__Task objective__: Return the entries that follow exactly, with no images.

Records from a data collection:
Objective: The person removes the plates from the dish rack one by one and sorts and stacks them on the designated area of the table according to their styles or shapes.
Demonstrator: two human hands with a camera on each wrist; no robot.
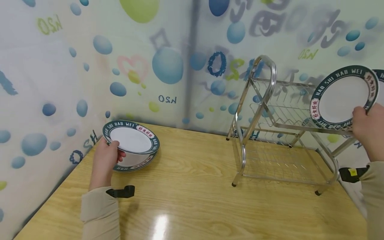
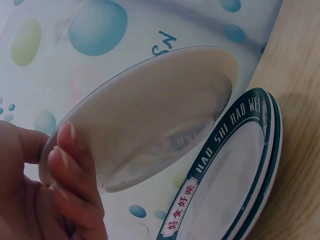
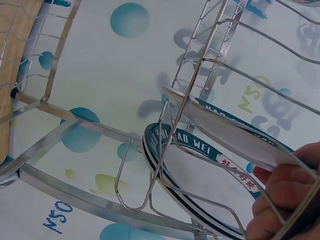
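Note:
My left hand (image 1: 105, 155) pinches the near left rim of a white plate (image 1: 132, 140) with a green lettered border. That plate is tilted over a small stack of matching plates (image 2: 235, 165) on the table; its underside shows in the left wrist view, fingers beneath, thumb on the rim. At the right, my right hand (image 1: 370, 128) grips the lower right rim of another such plate (image 1: 343, 96), which stands nearly upright at the upper tier of a metal dish rack (image 1: 271, 83). A further matching plate (image 3: 200, 175) stands among the rack wires beside it.
The rack stands on a wooden table (image 1: 186, 186), its lower wire shelf (image 1: 276, 163) close above the tabletop. Behind and to the left hangs a pale backdrop (image 1: 183, 30) printed with coloured drops. Black straps (image 1: 121, 192) circle both wrists.

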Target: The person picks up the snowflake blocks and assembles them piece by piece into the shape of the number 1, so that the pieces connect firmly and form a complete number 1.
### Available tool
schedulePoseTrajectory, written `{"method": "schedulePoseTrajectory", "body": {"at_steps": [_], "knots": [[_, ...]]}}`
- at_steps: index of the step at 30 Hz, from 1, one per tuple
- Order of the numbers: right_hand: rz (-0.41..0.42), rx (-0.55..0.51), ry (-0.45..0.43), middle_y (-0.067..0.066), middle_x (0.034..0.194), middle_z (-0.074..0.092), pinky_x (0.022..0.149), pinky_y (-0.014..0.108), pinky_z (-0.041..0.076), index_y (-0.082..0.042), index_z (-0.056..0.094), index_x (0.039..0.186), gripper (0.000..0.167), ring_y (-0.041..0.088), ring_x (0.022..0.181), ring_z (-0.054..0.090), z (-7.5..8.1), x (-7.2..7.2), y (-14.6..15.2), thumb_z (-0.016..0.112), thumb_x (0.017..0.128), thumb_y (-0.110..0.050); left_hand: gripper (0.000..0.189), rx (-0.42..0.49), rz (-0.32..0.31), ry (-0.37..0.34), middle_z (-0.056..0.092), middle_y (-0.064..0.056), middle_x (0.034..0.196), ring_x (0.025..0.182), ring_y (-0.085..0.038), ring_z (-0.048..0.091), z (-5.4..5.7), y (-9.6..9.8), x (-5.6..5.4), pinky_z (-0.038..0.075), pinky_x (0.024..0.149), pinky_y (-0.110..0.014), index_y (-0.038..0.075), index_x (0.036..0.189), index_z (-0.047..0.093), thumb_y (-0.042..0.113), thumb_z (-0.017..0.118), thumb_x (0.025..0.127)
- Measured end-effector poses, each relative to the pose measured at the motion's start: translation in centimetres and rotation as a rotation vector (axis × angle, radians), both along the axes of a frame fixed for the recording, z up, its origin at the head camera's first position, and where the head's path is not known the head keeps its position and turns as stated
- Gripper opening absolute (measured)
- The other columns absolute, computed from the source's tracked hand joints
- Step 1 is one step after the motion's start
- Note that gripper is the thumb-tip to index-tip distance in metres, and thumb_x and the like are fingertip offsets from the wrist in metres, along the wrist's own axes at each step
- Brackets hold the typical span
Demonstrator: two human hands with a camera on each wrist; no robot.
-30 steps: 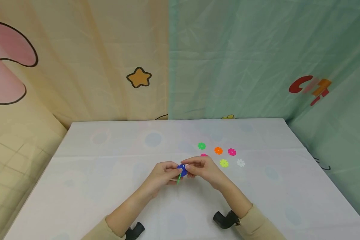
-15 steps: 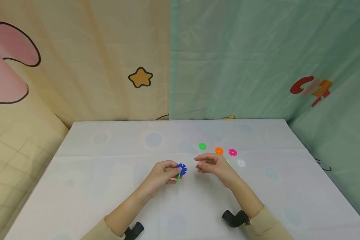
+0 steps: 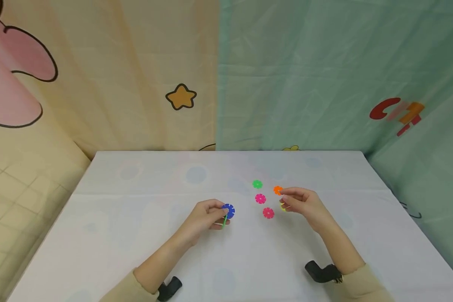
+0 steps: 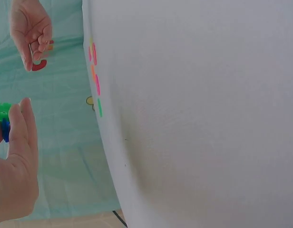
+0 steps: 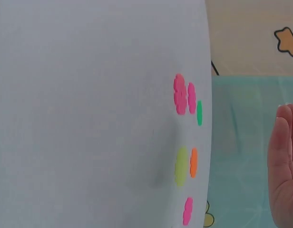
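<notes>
My left hand (image 3: 207,218) pinches a blue notched plastic disc (image 3: 230,211) between thumb and fingers. A green disc (image 3: 224,221), seen edge-on, is joined to the blue one; both also show at the left edge of the left wrist view. Over the loose discs hovers my right hand (image 3: 302,205), its fingers loosely bent with nothing visible between them. It partly covers a yellow disc (image 3: 283,207) and is close to an orange disc (image 3: 277,190). Two pink discs, a nearer one (image 3: 268,213) and a farther one (image 3: 260,199), lie between the hands.
A loose green disc (image 3: 257,184) lies at the back of the group. In the right wrist view another pink disc (image 5: 187,211) lies beyond the yellow and orange ones. The white-covered table (image 3: 154,251) ends at printed curtains (image 3: 287,75).
My right hand has left the blue disc and moved right, over the yellow disc. Two pink discs have come into sight; the white disc is now hidden. The left hand keeps its hold.
</notes>
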State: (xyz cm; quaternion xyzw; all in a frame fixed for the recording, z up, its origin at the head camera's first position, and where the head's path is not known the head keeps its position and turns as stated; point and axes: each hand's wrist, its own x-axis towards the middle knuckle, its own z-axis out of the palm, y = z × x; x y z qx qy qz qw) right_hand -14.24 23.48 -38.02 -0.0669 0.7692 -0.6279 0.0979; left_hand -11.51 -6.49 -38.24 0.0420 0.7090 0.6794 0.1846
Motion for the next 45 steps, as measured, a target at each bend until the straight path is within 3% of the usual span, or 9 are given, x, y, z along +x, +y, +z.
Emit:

__Answer__:
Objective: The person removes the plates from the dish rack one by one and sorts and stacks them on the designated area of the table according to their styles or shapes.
Demonstrator: two human hands with a camera on each wrist; no robot.
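Note:
My left hand (image 1: 105, 155) pinches the near left rim of a white plate (image 1: 132, 140) with a green lettered border. That plate is tilted over a small stack of matching plates (image 2: 235, 165) on the table; its underside shows in the left wrist view, fingers beneath, thumb on the rim. At the right, my right hand (image 1: 370, 128) grips the lower right rim of another such plate (image 1: 343, 96), which stands nearly upright at the upper tier of a metal dish rack (image 1: 271, 83). A further matching plate (image 3: 200, 175) stands among the rack wires beside it.
The rack stands on a wooden table (image 1: 186, 186), its lower wire shelf (image 1: 276, 163) close above the tabletop. Behind and to the left hangs a pale backdrop (image 1: 183, 30) printed with coloured drops. Black straps (image 1: 121, 192) circle both wrists.
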
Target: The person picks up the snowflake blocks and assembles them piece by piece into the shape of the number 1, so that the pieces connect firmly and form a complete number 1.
### Available tool
schedulePoseTrajectory, written `{"method": "schedulePoseTrajectory", "body": {"at_steps": [_], "knots": [[_, ...]]}}`
- at_steps: index of the step at 30 Hz, from 1, one per tuple
- Order of the numbers: right_hand: rz (-0.41..0.42), rx (-0.55..0.51), ry (-0.45..0.43), middle_y (-0.067..0.066), middle_x (0.034..0.194), middle_z (-0.074..0.092), pinky_x (0.022..0.149), pinky_y (-0.014..0.108), pinky_z (-0.041..0.076), index_y (-0.082..0.042), index_z (-0.056..0.094), index_x (0.039..0.186), gripper (0.000..0.167), ring_y (-0.041..0.088), ring_x (0.022..0.181), ring_z (-0.054..0.090), z (-7.5..8.1), x (-7.2..7.2), y (-14.6..15.2), thumb_z (-0.016..0.112), thumb_x (0.017..0.128), thumb_y (-0.110..0.050); left_hand: gripper (0.000..0.189), rx (-0.42..0.49), rz (-0.32..0.31), ry (-0.37..0.34), middle_z (-0.056..0.092), middle_y (-0.064..0.056), middle_x (0.034..0.196), ring_x (0.025..0.182), ring_y (-0.085..0.038), ring_z (-0.048..0.091), z (-5.4..5.7), y (-9.6..9.8), x (-5.6..5.4), pinky_z (-0.038..0.075), pinky_x (0.024..0.149), pinky_y (-0.110..0.014), index_y (-0.038..0.075), index_x (0.036..0.189), index_z (-0.047..0.093), thumb_y (-0.042..0.113), thumb_z (-0.017..0.118), thumb_x (0.025..0.127)
- Measured end-effector poses, each relative to the pose measured at the motion's start: translation in centimetres and rotation as a rotation vector (axis × angle, radians), both along the axes of a frame fixed for the recording, z up, its origin at the head camera's first position, and where the head's path is not known the head keeps its position and turns as stated
- Gripper opening absolute (measured)
- The other columns absolute, computed from the source's tracked hand joints
- Step 1 is one step after the motion's start
- Note that gripper is the thumb-tip to index-tip distance in metres, and thumb_x and the like are fingertip offsets from the wrist in metres, along the wrist's own axes at each step
- Brackets hold the typical span
Demonstrator: two human hands with a camera on each wrist; no robot.
-30 steps: 
-15 steps: 
+0 steps: 
+0 steps: 
+0 steps: 
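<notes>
My left hand (image 3: 207,218) pinches a blue notched plastic disc (image 3: 230,211) between thumb and fingers. A green disc (image 3: 224,221), seen edge-on, is joined to the blue one; both also show at the left edge of the left wrist view. Over the loose discs hovers my right hand (image 3: 302,205), its fingers loosely bent with nothing visible between them. It partly covers a yellow disc (image 3: 283,207) and is close to an orange disc (image 3: 277,190). Two pink discs, a nearer one (image 3: 268,213) and a farther one (image 3: 260,199), lie between the hands.
A loose green disc (image 3: 257,184) lies at the back of the group. In the right wrist view another pink disc (image 5: 187,211) lies beyond the yellow and orange ones. The white-covered table (image 3: 154,251) ends at printed curtains (image 3: 287,75).
My right hand has left the blue disc and moved right, over the yellow disc. Two pink discs have come into sight; the white disc is now hidden. The left hand keeps its hold.
</notes>
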State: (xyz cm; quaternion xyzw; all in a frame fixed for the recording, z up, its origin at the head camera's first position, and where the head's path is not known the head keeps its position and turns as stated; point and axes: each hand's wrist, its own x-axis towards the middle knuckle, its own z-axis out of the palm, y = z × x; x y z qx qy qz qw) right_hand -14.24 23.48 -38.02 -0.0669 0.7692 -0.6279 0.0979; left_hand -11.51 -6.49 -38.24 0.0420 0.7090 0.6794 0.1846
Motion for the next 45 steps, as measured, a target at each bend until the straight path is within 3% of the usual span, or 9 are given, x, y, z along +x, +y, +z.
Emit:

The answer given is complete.